Naomi sighed, 'I really don't want to spend my evenings graffiti-ing bill-boards and writing threatening letters to my local MP.' She wasn't about to replace a position of considerable power and influence with a place on the riot team.

Marie shook her head, 'It's not like that Naoms,' she told her. Naomi narrowed her eyes. She didn't like being called that.

'Don't judge on appearances _Naoms_,' came the comment from the girl at the desk. The words were hollow, and they felt like winter. The girl twisted round on the swivelling office chair to face Naomi's scepticism head on.

'Jesus, fuck ... Effy?' was Naomi's intelligent response.

'Naomi,' Effy replied, smiling the strange half-smile of someone who found an unsettling, black humour in everything. She was still beautiful, of course. Her eyes were still intense and vague at the same time, her hair long, her body spindly and frail like a bird's skeleton. He skin was even paler than Naomi remembered, almost clear. The more Naomi stared, the more ethereal Effy looked. Like a beautiful corpse.

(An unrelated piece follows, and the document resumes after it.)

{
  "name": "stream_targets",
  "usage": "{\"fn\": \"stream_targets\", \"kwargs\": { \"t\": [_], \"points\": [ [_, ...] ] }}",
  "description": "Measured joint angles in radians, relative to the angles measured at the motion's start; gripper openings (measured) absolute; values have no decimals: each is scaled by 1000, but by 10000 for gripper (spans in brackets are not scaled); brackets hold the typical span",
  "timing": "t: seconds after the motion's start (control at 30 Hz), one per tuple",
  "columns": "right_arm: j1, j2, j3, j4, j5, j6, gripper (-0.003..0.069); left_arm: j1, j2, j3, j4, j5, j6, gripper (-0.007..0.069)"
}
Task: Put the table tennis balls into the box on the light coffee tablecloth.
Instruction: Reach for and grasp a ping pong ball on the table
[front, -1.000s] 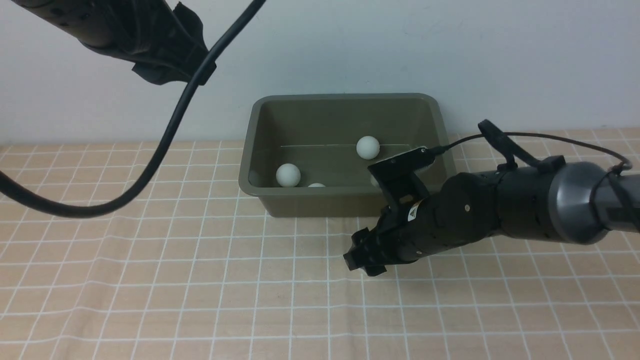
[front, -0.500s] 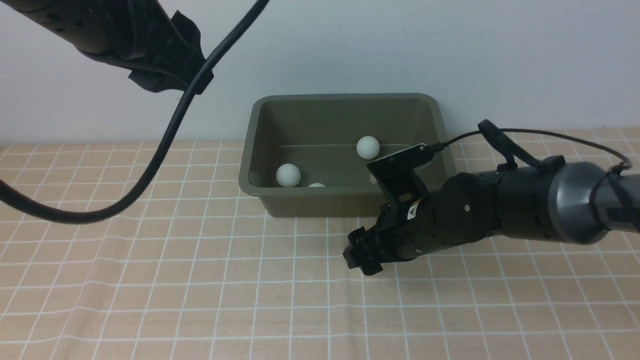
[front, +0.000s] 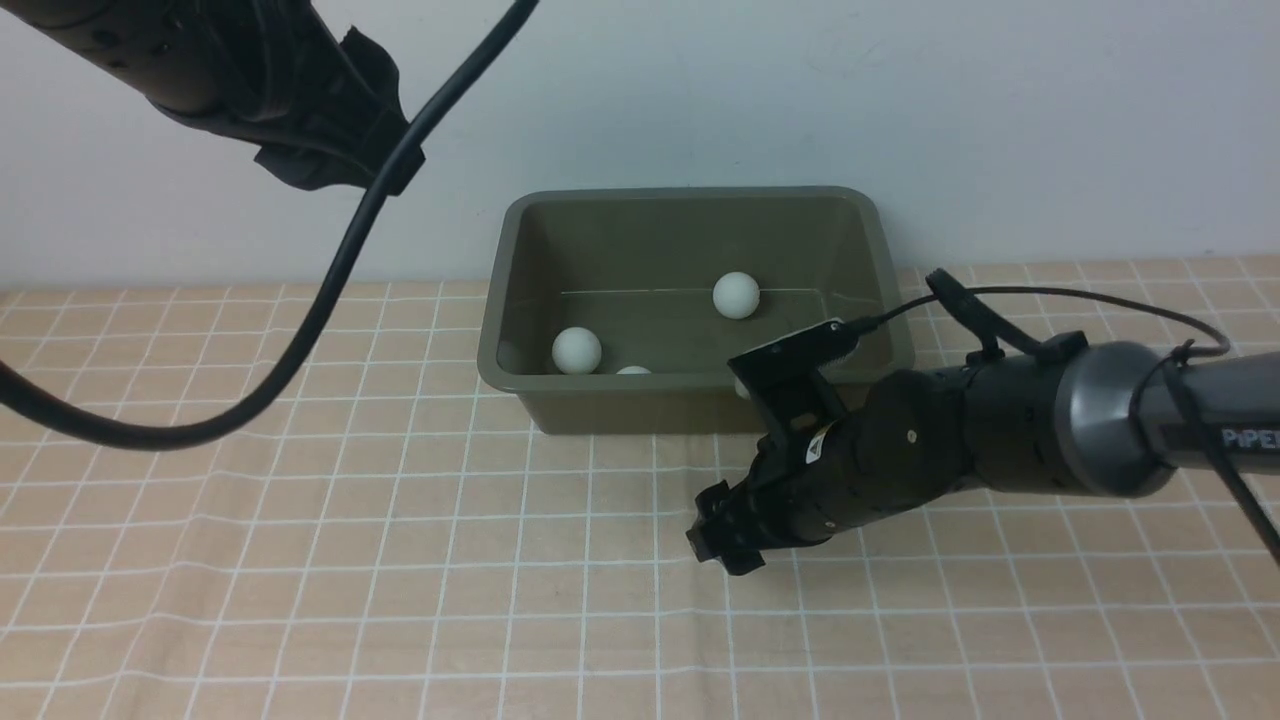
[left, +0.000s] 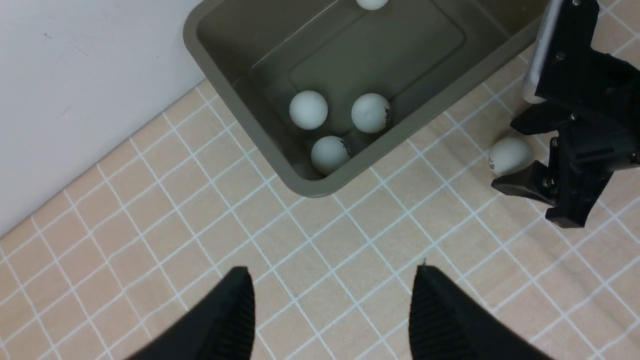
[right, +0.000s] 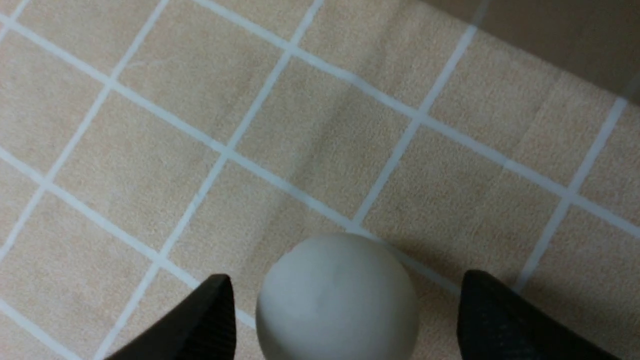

'What the fuck are you doing here?' Naomi managed to ask.

'Asking you to help us break into the 'Fit Magazine' Head Office,' came Effy's unwavering reply.

'... huh?'

Marie spoke up at this point, but Naomi shifted uneasily under Effy's unrelenting stare, 'Look, we're not just a bunch of man-hating, fresh-out-of-uni idealists. We want to see actual change. But that's never going to happen as long as women have a misogynist induced cultural identity and opinion of themselves.'

'Jesus Marie, save something for the pamphlet,' Naomi muttered.

'So we target the women,' Marie continued, ignoring Naomi's comment and subsequent eye-roll.

Naomi raised an eyebrow. 'What women?'

'The women that don't do themselves any favours,' Marie said.

Naomi still didn't quite get it.

'The women that actively enforce the stereotypes by bending over and letting men think they want to be spanked,' Effy decided to help. Her unwavering gaze made Naomi feel like she was completely naked.

One of the girls from the sofa spoke up for the first time, having watched the entire three-way exchange, 'There's a photo-shoot tomorrow afternoon at the Fit Magazine studio on Charles Street. Effy says you've been there before. You're going to help us get in.'

'What?' Naomi whipped round to face Effy, 'How? And ... why should I? ... whoever you are, ' Naomi asked glancing at the anonymous girl.

'Because this is the only way you can make a difference now. You've lost your job. You're gonna have a tag on your head for at least two years. You're completely neutered,' Marie answered.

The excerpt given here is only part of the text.